Los humanos somos seres interesantes, extraños y llenos de contradicciones. Somos capaces de pensar más allá de lo que observamos directamente y hacernos preguntas sobre aquellos conceptos abstractos. Al mismo tiempo, y a pesar de ser todos y todas iguales, nos atrae la práctica de diferenciarnos, de crear razas entre nosotros.
Todavía podemos ser más imaginativos: darnos características sobrehumanas, llegando hasta los niveles de la divinidad. Pensemos en faraones, reyes, emperadores e incluso políticos actuales. Diferentes condiciones y contextos, por supuesto, pero rodeados de características extraordinarias que no son otorgadas sino por las mismas sociedades.
A pesar del continuo paso del tiempo lo humano sigue siendo humano… hasta ahora, pero no quiero meterme en transhumanismos o poshumanidades.
Dicho eso, en ocasiones tenemos la necesidad, desde el nivel individual hasta el colectivo, de mirar entre nosotros atributos divinos. Pensemos en los reyes taumaturgos y su poder curativo, que el historiador Marc Bloch analizó en uno de sus más famosos trabajos. La gente acudía a ese rito porque creía en el poder curativo del monarca.
¿Todavía creemos en los atributos divinos del gobernante? Podrá sonar descabellado pensarlo, para muchos, pero en la actualidad es más una cuestión de fanatismo que de una creencia derivada de un contexto. Cuando aconteció el atentado contra Donald Trump sus seguidores más fieles no dudaron en atribuirle un carácter divino a su figura. “La divinidad interfirió para salvarlo”, afirmaron varios.
Su fanatismo ha sido acompañado de un fuerte uso de símbolos cristianos para presentar a Trump como un protector de la cristiandad.
Condición humana
Esta tendencia a idolatrar a ciertos individuos no es exclusiva de un tiempo o lugar. A lo largo de la historia hemos visto cómo figuras políticas, religiosas y culturales son elevadas a estatus casi divinos. La necesidad de encontrar algo superior a nosotros mismos parece ser una constante en la condición humana.

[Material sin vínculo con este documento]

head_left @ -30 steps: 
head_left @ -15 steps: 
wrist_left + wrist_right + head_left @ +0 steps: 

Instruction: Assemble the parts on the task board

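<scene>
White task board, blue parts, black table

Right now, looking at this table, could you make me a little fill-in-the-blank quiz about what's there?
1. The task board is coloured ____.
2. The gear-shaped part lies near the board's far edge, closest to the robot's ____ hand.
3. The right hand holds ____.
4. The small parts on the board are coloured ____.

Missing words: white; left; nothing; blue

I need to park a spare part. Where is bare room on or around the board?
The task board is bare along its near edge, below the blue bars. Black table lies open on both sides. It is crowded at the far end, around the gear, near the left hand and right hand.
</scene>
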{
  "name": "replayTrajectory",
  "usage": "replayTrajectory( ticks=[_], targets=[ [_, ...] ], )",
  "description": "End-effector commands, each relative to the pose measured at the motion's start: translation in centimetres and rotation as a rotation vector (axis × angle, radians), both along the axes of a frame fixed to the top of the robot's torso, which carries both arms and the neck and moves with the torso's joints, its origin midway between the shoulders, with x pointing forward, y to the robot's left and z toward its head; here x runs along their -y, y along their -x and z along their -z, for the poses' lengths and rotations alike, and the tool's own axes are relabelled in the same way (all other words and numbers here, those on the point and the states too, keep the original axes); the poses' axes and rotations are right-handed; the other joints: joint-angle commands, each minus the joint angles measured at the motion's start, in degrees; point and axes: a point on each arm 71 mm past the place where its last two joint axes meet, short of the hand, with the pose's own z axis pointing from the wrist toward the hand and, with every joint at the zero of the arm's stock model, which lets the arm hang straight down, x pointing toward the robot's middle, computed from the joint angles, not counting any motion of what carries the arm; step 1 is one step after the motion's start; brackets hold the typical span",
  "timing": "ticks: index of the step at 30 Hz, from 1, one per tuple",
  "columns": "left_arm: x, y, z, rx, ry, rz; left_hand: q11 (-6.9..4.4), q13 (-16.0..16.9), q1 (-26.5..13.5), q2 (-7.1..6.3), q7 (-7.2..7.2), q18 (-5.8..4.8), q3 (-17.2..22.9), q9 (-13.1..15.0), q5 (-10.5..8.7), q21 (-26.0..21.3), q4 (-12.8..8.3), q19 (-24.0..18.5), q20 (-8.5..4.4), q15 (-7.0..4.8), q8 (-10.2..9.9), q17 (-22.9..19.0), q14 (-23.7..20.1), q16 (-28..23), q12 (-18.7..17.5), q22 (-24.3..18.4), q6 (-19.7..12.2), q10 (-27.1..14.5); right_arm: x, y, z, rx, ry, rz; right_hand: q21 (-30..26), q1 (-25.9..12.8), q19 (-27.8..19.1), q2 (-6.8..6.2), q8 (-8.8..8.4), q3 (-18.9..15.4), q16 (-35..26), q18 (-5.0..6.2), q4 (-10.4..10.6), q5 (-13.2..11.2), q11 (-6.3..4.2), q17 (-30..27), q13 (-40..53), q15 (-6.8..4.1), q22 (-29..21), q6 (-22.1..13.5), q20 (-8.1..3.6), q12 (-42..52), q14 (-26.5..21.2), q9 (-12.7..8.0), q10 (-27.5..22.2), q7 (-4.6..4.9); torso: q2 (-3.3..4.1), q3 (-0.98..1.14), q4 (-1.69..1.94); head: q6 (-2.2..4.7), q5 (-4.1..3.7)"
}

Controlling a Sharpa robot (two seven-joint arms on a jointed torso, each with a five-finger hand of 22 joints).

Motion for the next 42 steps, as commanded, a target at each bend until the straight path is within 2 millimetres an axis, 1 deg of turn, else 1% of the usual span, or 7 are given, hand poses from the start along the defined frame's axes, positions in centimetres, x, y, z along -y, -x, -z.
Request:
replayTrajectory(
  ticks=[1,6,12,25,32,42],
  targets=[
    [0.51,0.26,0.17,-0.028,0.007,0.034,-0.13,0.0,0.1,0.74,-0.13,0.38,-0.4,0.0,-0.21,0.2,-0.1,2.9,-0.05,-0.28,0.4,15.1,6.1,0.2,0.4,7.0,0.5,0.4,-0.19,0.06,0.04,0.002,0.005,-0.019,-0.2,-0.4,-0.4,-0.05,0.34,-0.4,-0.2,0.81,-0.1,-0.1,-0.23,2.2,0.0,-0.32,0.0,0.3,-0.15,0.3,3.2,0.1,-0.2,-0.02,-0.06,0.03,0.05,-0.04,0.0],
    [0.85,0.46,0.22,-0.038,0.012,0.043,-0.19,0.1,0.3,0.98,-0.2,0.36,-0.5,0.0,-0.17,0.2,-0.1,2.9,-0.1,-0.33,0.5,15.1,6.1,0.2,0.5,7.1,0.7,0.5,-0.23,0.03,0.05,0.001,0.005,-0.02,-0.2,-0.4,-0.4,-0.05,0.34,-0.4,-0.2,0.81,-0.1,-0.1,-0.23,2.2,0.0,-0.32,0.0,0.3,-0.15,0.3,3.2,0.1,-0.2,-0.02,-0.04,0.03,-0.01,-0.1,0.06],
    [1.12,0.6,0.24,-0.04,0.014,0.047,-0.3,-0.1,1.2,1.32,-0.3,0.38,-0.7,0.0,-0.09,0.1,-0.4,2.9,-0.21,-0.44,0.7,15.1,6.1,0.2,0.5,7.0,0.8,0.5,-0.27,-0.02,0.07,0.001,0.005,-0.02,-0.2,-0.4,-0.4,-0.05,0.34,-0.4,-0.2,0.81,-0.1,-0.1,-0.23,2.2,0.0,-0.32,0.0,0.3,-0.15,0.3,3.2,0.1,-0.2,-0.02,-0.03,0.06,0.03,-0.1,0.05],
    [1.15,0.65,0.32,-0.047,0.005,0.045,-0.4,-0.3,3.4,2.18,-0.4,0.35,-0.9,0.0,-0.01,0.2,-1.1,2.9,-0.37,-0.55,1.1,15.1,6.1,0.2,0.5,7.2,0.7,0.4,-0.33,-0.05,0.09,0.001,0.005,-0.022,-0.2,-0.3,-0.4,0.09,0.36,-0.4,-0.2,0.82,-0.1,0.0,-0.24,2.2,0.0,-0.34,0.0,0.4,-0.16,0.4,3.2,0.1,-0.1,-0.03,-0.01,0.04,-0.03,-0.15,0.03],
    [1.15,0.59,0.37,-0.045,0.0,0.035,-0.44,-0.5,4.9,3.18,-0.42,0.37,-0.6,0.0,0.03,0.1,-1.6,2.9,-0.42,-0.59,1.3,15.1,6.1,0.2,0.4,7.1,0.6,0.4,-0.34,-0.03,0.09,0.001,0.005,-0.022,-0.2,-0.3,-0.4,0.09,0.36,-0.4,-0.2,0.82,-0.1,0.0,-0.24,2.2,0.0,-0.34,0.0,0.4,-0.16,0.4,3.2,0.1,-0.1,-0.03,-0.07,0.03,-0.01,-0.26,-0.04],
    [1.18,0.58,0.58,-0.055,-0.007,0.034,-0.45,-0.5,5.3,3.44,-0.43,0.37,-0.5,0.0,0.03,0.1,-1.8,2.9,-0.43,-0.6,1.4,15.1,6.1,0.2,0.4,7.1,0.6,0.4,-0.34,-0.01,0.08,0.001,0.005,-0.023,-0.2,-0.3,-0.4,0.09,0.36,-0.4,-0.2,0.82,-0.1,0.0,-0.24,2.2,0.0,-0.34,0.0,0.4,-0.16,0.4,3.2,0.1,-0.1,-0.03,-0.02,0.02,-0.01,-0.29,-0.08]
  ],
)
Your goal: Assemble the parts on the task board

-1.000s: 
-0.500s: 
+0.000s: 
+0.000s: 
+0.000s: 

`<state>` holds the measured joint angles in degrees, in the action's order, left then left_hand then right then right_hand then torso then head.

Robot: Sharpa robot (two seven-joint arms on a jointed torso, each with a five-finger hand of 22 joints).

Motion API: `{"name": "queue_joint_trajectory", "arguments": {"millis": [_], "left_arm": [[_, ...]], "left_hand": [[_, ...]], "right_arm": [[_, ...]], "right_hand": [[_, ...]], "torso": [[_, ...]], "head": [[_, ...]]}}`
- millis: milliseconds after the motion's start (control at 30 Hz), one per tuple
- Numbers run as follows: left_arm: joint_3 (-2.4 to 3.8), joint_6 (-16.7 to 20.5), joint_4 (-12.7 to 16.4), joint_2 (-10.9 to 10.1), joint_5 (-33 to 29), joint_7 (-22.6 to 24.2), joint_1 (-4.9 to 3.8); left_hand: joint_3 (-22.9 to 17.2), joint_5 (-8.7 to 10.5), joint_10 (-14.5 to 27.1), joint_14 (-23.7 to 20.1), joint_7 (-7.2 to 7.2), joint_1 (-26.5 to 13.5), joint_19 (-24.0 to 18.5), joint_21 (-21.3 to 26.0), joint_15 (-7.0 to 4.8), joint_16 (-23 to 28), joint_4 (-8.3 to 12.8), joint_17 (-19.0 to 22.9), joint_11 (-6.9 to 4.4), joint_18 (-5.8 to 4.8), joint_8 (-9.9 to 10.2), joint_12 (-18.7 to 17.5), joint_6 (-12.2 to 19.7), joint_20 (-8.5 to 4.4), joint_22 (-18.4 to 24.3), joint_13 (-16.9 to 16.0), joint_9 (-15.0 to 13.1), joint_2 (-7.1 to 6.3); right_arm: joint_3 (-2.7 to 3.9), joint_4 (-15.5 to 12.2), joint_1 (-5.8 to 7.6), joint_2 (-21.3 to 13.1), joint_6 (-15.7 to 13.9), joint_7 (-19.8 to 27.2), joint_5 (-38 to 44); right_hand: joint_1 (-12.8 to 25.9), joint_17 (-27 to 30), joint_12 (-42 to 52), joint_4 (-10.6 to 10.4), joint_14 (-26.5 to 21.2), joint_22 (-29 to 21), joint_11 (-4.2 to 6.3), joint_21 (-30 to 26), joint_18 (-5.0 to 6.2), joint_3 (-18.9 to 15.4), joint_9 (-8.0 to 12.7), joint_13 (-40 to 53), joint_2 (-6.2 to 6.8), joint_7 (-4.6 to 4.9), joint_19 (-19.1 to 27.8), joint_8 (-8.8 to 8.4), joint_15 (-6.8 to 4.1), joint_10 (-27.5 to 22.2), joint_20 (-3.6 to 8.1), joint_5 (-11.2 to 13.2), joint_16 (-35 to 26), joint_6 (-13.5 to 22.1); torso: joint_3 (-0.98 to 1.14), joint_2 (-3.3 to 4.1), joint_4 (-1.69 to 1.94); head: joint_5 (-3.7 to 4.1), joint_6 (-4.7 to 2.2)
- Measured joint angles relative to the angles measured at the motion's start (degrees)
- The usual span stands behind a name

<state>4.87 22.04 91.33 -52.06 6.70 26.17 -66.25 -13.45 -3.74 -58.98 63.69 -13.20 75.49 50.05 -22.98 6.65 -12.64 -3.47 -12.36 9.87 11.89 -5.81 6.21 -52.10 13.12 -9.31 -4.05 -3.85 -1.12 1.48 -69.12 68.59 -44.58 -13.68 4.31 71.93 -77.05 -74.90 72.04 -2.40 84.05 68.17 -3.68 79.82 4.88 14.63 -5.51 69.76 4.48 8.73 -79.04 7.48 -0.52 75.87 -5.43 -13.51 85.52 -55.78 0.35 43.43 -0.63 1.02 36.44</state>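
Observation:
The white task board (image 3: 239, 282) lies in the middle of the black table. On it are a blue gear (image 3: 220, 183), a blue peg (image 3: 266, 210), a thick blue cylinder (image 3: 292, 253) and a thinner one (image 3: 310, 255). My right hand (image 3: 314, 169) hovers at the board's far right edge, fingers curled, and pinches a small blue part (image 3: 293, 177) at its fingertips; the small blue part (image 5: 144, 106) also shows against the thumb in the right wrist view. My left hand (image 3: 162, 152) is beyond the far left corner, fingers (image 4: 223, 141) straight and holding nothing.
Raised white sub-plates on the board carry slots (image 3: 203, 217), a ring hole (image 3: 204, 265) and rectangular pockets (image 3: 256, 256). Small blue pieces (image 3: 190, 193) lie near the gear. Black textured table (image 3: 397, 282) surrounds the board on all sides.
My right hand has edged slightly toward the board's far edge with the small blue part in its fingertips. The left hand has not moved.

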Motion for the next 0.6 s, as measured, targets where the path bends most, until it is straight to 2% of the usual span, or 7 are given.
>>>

Incluso en sociedades modernas y escépticas persiste esa inclinación a buscar líderes que personifiquen ideales inalcanzables. Tal vez sea un reflejo de nuestras propias inseguridades o un anhelo de pertenecer a algo más grande. Lo cierto es que seguimos aferrados a mitos y símbolos que nos trascienden.
La pregunta entonces no es si atribuimos o no características divinas a ciertos individuos, sino por qué sentimos esa necesidad. ¿Es una forma de encontrar sentido en un mundo cada vez más complejo? ¿O quizás un mecanismo para simplificar la realidad y depositar nuestras esperanzas en alguien más?
Sea cual sea la razón, es evidente que esta práctica continúa presente en nuestra sociedad. Y mientras sigamos buscando respuestas fuera de nosotros mismos, probablemente seguiremos otorgando ese halo de divinidad a aquellos que, de una forma u otra, representan nuestros anhelos más profundos y nos vuelven dependientes de ellos.